2. Not every breed in the mix will present itself physically. So while the dog may not look at all like a poodle, he may have poodle in his makeup. Same for temperament and behavior. The smaller the amount of a breed, the less likely you'll "see" it in the dog.

3. When breeds mix, they do weird things. The physical traits from each breed may combine to create something different. A large dog may have small dog dna - he just got his size from a large breed in the mix, or visa versa. A dog may get her body shape from a lab and her legs from a bassett. Or a dog may get her ears from a beagle and her muzzle shape from a pug and her tail from an akita.

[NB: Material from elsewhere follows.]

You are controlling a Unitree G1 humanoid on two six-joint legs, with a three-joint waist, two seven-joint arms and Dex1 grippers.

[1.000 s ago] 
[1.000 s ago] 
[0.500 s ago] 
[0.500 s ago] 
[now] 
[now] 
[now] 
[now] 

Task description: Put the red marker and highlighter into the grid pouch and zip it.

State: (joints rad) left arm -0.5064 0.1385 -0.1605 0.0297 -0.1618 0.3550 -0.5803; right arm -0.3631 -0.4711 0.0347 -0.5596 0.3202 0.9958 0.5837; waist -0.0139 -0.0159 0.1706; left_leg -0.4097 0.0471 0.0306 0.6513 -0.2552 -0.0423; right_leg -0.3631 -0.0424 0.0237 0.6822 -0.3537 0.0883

With all that, the most accurate way of determining the breeds is to do a dna test. Embark and Wisdom Panel are good but more expensive. For dogs here in North America, a less expensive test is dnamydog. It doesn't test for breeds that are rare in North America and they don't do health testing, so the cost is lower. They also don't test for "pit bull" as it is not really a breed in itself. They do test for staffordshire, etc. that have been used to create "pit bulls". I've used them on my past three dogs and have been very satisfied with the results.


----------



## DaySleepers (Apr 9, 2011)

American Pit Bull Terriers are absolutely a breed, despite not being recognized by the AKC. The American Staffordshire Terrier (which is recognized) actually split off from them, if I recall correctly. Though I do think that the Staffordshire Bull Terrier (which is different than the Amstaff) either originated from the same ancestors or was part of the foundation for both breeds - I'm not sure which off the top of my head.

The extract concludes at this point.